(DATA BLOCK begins)
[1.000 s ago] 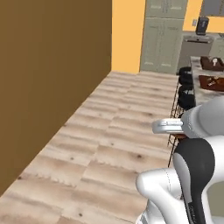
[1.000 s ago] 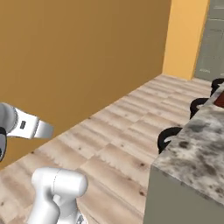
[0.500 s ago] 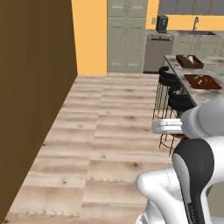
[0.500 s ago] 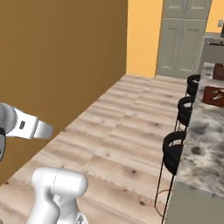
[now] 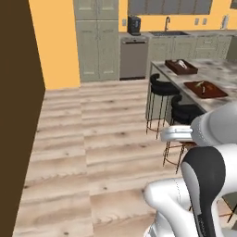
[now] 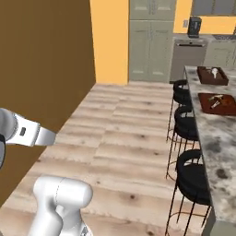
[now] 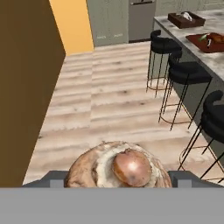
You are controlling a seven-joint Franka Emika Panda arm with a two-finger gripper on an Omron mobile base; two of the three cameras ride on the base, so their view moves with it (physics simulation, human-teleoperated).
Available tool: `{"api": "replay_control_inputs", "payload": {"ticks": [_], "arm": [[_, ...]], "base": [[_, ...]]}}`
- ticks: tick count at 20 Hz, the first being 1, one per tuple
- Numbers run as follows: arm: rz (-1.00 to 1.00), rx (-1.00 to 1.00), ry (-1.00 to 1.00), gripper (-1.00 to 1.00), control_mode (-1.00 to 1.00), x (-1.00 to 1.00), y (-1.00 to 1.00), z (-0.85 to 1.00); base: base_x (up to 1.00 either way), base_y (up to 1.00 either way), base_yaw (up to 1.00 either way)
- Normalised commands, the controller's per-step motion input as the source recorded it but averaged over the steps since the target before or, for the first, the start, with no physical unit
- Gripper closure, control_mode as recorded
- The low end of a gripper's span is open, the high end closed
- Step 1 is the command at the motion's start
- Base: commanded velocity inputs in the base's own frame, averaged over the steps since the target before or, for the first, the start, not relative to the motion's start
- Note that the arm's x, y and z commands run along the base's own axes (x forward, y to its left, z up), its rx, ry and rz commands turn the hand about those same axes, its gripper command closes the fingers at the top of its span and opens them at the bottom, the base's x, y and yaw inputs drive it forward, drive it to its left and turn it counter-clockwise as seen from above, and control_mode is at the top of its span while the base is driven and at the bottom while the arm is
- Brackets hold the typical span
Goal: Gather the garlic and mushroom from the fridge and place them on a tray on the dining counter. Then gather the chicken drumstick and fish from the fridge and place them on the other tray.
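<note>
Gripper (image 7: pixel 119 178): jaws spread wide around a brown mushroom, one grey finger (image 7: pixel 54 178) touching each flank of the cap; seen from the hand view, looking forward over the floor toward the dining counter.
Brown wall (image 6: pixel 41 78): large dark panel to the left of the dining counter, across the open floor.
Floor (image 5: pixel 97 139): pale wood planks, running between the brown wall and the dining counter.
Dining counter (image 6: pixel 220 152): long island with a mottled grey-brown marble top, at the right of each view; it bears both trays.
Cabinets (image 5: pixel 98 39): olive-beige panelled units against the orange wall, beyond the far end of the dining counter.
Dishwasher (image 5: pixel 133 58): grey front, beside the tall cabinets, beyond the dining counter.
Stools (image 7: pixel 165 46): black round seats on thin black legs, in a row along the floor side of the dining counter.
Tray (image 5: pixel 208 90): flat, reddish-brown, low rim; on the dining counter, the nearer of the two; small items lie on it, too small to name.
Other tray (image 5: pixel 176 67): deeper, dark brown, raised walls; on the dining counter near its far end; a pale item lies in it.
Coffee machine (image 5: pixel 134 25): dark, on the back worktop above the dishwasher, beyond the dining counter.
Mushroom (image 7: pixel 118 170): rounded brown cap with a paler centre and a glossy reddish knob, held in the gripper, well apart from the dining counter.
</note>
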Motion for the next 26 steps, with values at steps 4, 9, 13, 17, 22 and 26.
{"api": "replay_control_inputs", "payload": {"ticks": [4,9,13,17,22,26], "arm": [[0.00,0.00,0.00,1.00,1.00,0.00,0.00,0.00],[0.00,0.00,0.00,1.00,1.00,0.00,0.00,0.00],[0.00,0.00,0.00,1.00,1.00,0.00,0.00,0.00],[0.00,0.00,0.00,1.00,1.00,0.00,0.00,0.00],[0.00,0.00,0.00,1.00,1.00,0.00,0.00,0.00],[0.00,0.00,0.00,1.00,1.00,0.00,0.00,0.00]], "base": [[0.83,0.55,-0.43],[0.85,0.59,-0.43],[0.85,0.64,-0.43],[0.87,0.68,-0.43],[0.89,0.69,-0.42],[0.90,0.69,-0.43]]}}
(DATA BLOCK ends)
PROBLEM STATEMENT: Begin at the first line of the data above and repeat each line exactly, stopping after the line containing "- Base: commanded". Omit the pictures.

THE ANSWER:
[1.000 s ago] 
[1.000 s ago] 
[0.500 s ago] 
[0.500 s ago] 
[now] 
[now] 
[now] 
You are controlling a seven-joint Franka Emika Panda arm with a two-finger gripper on an Omron mobile base; two of the three cameras ride on the base, so their view moves with it (physics simulation, human-teleoperated).
Available tool: `{"api": "replay_control_inputs", "payload": {"ticks": [_], "arm": [[_, ...]], "base": [[_, ...]]}}`
- ticks: tick count at 20 Hz, the first being 1, one per tuple
- Numbers run as follows: arm: rz (-1.00 to 1.00), rx (-1.00 to 1.00), ry (-1.00 to 1.00), gripper (-1.00 to 1.00), control_mode (-1.00 to 1.00), x (-1.00 to 1.00), y (-1.00 to 1.00), z (-0.85 to 1.00); base: base_x (up to 1.00 either way), base_y (up to 1.00 either way), base_yaw (up to 1.00 either way)
- Normalised commands, the controller's per-step motion input as the source recorded it but averaged over the steps since the target before or, for the first, the start, with no physical unit
- Gripper closure, control_mode as recorded
- The low end of a gripper's span is open, the high end closed
- Step 1 is the command at the motion's start
- Base: commanded velocity inputs in the base's own frame, averaged over the steps since the target before or, for the first, the start, not relative to the motion's start

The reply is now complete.